Parmi ses autres qualités, celle qu'on pourrait qualifier d'abeille du Nord est aussi plus réceptive à la luminosité et est moins sensible aux basses températures, deux caractéristiques de la région, qui produit autour de 2,5 millions de kilos de bleuets par année et qui possède encore de grandes superficies non cultivées.

Mme Desjardins a établi un protocole d'élevage pour Osmia tersula, afin que les producteurs de bleuets et d'autres petits fruits nordiques puissent eux-mêmes élever cette abeille, pas si abondante pour l'instant. «On travaille présentement à augmenter les populations de cette abeille et à développer du matériel et des équipements pour le nichage. [...] Pour le matériel, on est encore à l'état artisanal», fait-elle valoir.

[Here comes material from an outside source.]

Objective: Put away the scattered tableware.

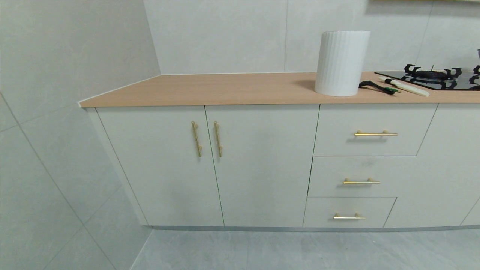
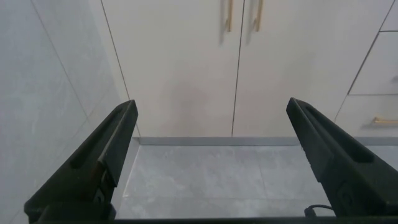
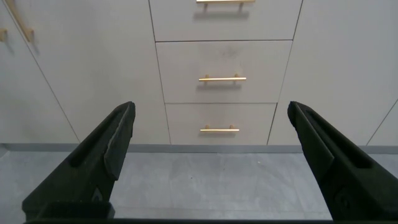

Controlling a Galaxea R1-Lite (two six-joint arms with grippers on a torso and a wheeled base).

Comparativement à l'abeille domestique, «les techniques d'élevage d'Osmia sont faciles», indique la chercheuse, entre autres parce qu'elle ne produit pas de miel. Solitaire de nature, elle ne forme pas habituellement de colonies, mais elle est capable d'être grégaire si les conditions sont réunies.

Plus petite

Plus petite que l'abeille domestique, ce qui lui permet de mieux accéder au coeur de la fleur, cette abeille du Nord ne butine que sur quelques centaines de mètres de son nid, contrairement au bourdon, qui peut s'aventurer jusqu'à 25 kilomètres de sa base. «C'est avantageux pour le cultivateur, car il peut être assuré que l'abeille va polliniser ses champs, pas ceux des voisins», soutient Ève-Catherine Desjardins.

Autre bon point pour Osmia tersula, sa capacité d'adaptation en espace fermé. «On peut l'utiliser aussi en serre et ça, c'est une belle découverte. C'est un beau potentiel pour la production de fruits et légumes» conclut la chercheuse.